Here’s to the last disc of Season One. Tension and Drama await.
Tuesday, April 04, 2006
Like most Chicagoans, the Parakeet takes the ‘el’ to work five days a week. She waits underground at her particular stop and most days has her nose in a book. On Monday, she was going to sit down on a bench and open said book when she saw something in the corner of her eye – large and silver.
She looked down onto the ‘el’ tracks, and there amidst the soda cups and grimy dimes lay ….a Hubcap. A Hubcap.
Let’s pause for a moment and think about how in the world a hubcap would fall onto the ‘el’ tracks.
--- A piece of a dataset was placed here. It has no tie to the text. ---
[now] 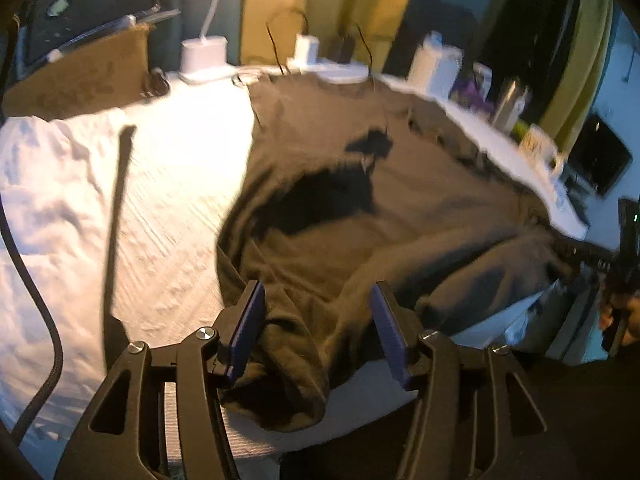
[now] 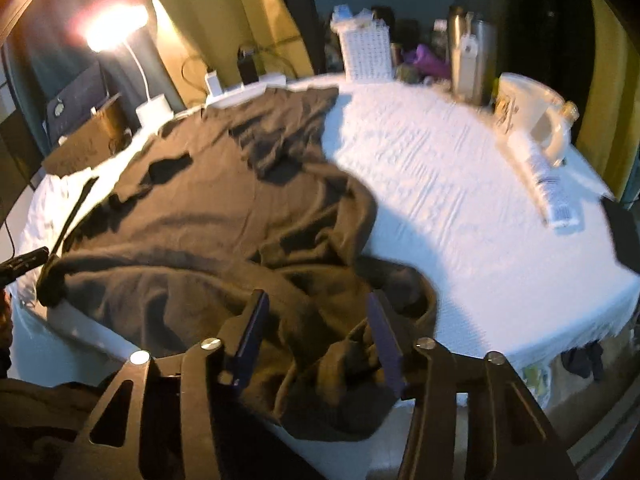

While the Parakeet has always considered the film commercials shown on the walls of the ‘el’ trip between Clark and Lake and Washington ironic because they depict automobiles, this was ridiculous. The Parakeet paused for more than a moment considering the origin of the hubcap. All she could come up with though was maybe there was some guy who collected hubcaps in a big bag and dropped one while working on the tracks…and that story just isn’t interesting, creative, or even likely.
Wednesday, April 05, 2006
seen/heard at the Gym
The Parakeet made her morning trip to the gym for Powerflex class and a brief time on the Elliptical. Below is some of what she saw/heard:
– a T-shirt that said “Butter Up…It’s time to shuck” with a picture of a woman in a mini skirt straddling an ear of corn
– a very attractive twenty-something blond woman wearing the t-shirt mentioned above
-too much of a skinny man in green biker shorts
-a tiny Indian man on the elliptical singing loudly to his Ipod…”You give, you give, you give yourself away….”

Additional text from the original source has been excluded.